Suh comments on adventure tourism and on how these T-shirt-clad adventurers are both exposed to and protected from the rawness of nature. A national park, in essence, is a wilderness theme park. His lush prints, soaking into velvety paper, pay tribute to natural beauty and question how it has been packaged. There's something hapless and endearing about the tiny people wandering through these vast landscapes. There's also something irksome about them: They get in the way of the viewer's utopian vision of national parks.

That's the artist's intention: His viewer's longing for the wilderness is no different than that of his subjects. But Suh doesn't criticize our human need for vaulting beauty in these photos. Juxtaposing the tiny people and the giant Hawaiian landscape, he suggests that the pursuit of beauty is both humble and noble in itself.

Where clinical meets spiritual Audrey Goldstein's ambitious installations at Kingston Gallery wittily conflate digital, physiological, and language systems. They come together in spaces that are part Frankenstein's lab, part health spa, part spiritual retreat.
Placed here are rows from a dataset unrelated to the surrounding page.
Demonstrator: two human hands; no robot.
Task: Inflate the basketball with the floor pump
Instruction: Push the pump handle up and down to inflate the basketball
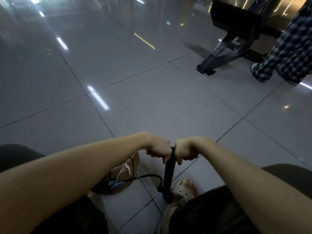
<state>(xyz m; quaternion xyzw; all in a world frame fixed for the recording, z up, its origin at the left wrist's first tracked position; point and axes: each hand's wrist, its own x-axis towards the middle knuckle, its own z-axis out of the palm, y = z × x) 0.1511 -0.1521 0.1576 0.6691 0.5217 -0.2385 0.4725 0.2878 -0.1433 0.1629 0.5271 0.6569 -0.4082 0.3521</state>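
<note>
- Our sandalled foot [184, 190] pins the base of the floor pump [169, 171]; weight kept there should steady each stroke.
- The basketball [135, 161] lies just left of the pump, largely hidden by our forearm; where the hose [145, 176] meets the valve is unclear.
- Left hand [157, 148] and right hand [185, 150] clench the handle, itself hidden; straight, full strokes look best.

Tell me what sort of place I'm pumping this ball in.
Likely a gym or fitness room: a glossy tiled floor, a black padded bench on a metal frame, and a person in plaid trousers beside it. Your left hand and right hand grip the pump.
</note>
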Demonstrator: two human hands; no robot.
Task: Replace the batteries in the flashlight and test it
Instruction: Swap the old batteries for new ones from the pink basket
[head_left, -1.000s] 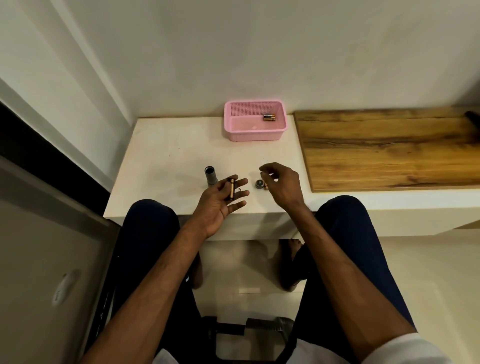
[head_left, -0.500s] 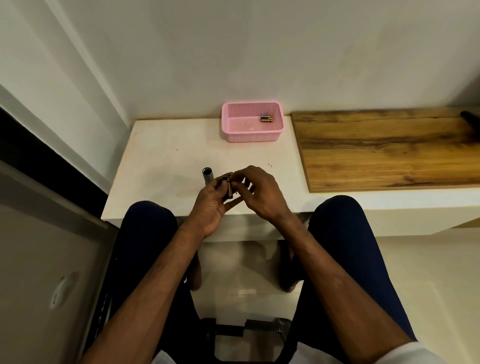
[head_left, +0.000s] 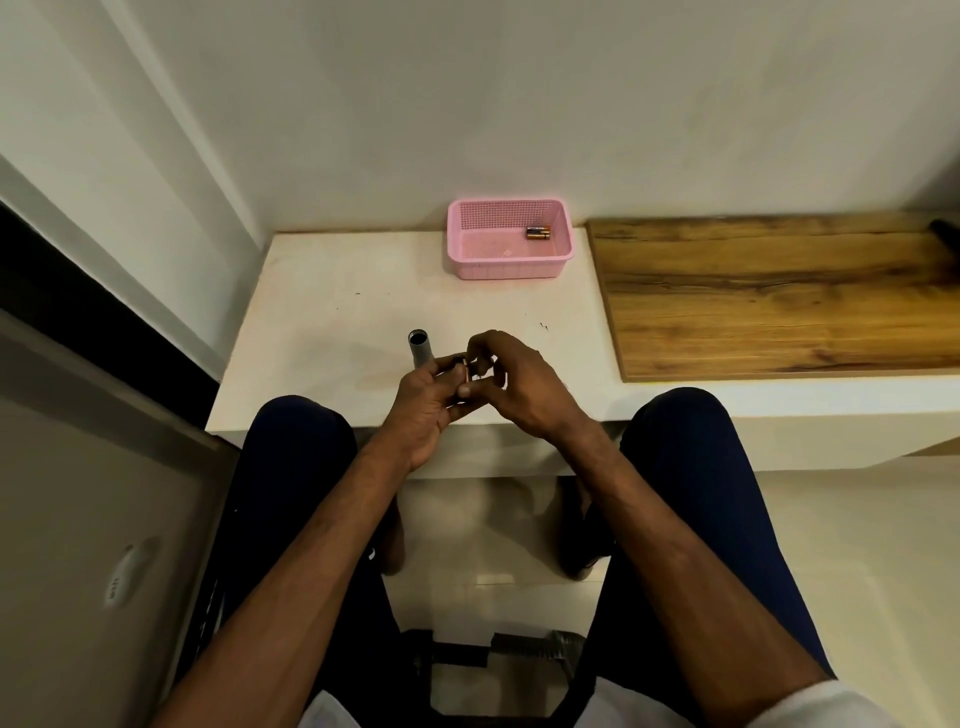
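We see the grey flashlight tube (head_left: 418, 349) upright on the white counter (head_left: 322, 332), just beside the left hand (head_left: 429, 402), which grips a copper-and-black battery (head_left: 464, 375); the right hand (head_left: 517, 385) pinches its top. A pink plastic basket (head_left: 509, 269) holds two more batteries (head_left: 538, 233).

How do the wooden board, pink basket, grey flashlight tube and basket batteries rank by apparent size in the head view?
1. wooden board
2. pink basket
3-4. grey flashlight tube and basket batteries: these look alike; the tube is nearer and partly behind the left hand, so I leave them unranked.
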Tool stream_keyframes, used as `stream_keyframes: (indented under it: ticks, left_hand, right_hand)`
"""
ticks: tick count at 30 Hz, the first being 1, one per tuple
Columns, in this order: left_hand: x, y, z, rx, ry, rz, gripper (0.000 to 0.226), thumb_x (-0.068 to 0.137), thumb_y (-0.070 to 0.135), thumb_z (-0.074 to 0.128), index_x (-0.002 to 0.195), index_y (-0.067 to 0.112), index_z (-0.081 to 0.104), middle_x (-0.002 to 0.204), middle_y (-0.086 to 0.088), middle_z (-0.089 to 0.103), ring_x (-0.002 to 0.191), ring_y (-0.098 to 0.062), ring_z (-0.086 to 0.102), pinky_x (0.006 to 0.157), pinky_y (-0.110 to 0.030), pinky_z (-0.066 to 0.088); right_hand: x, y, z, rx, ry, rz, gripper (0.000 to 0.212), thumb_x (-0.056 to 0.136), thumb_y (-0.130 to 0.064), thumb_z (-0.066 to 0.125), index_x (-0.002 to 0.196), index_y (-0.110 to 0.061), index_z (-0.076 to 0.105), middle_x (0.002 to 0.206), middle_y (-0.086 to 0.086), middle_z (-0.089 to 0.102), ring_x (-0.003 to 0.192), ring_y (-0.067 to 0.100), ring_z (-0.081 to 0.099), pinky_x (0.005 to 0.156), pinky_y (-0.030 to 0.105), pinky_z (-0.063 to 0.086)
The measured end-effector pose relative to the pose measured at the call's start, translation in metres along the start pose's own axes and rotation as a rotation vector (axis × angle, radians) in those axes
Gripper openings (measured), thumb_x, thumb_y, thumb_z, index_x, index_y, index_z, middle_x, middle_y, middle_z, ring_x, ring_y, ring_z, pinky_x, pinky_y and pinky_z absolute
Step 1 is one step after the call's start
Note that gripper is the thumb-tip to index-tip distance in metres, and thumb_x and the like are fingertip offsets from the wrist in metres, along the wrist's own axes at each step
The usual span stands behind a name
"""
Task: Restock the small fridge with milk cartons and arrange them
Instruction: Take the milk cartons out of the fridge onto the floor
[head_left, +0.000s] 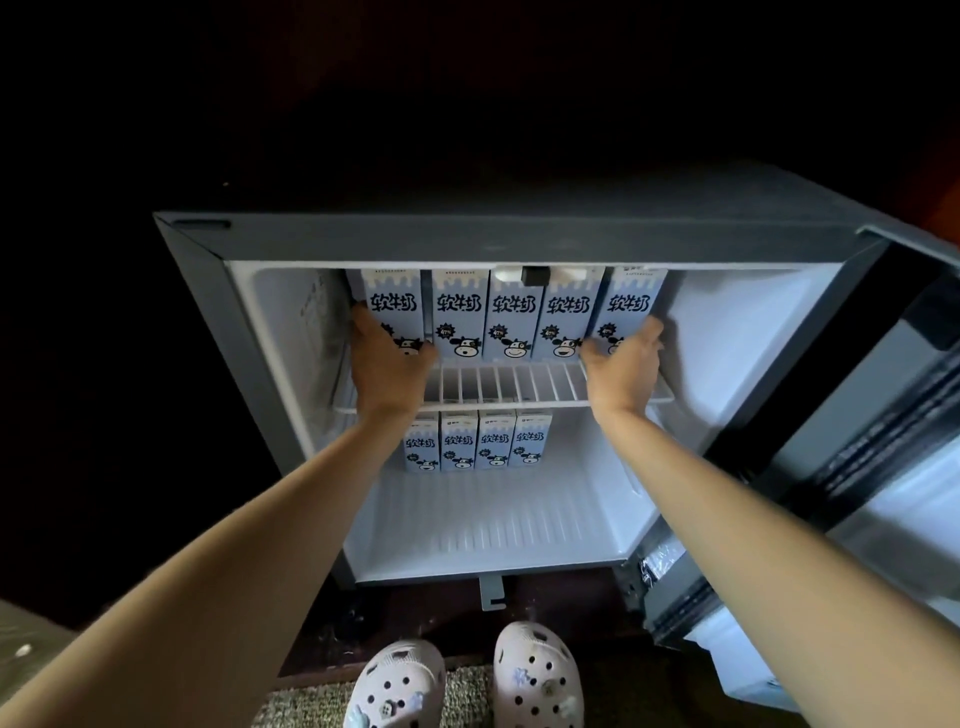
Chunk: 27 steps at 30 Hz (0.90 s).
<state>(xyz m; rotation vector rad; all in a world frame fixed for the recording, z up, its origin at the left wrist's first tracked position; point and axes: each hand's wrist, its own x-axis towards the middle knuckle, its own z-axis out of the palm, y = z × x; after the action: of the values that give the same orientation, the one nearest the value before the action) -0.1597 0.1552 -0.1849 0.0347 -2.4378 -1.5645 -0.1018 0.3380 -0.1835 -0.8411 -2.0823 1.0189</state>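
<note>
The small grey fridge (197, 291) stands open in front of me. Several pale blue milk cartons with a cow print stand in a row on the upper wire shelf (498, 384). My left hand (387, 364) clasps the leftmost carton (394, 306) from its outer side. My right hand (626, 364) clasps the rightmost carton (626, 306) from its outer side. The row sits between my two hands, with a small gap after the leftmost carton. A second row of several cartons (475, 441) stands at the back of the fridge floor, the leftmost partly hidden by my left forearm.
The fridge door (852, 457) hangs open to the right. White floor of the lower compartment (488, 525) lies bare in front of the lower row. My feet in pale perforated clogs (535, 675) stand on a rug below. The surroundings are dark.
</note>
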Motion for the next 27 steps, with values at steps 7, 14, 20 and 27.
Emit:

"Acupuncture Table" is set up within sheer white curtains, suggesting the hush of a practitioner's room, but also something heavenly. Needles trace the form of a body in a tabletop of wire mesh. Cables snake across the floor in a pattern from the table legs to a plastic tower, as if the patient's chi, or energy, is being siphoned off. Taut knotted strings at the top of the tower refer to an ancient Incan wand, perhaps used as a language system. Circuitry below fronts a wall prickling with stiff hairs, like those that process sound in the inner ear.

This complicated pattern of transmitters and receivers replicates the absent figure on the table; they also suggest that these systems, one layered on the next, are more connected than we know.

With "Acupuncture Table" and her other installation, "Cupping Chair," which takes off from a healing practice that uses warm cups to draw toxins from the body, Goldstein ties the figure into these vast energy channels.

There's serenity to this work, but also something fearsome in the Frankensteinian undertones of hooking humans into other systems such as computer circuitry. Goldstein's work embodies that fine tension between the allure of individuality and that of being part of something greater.

This story ran on page D22 of the Boston Globe on 3/19/2004.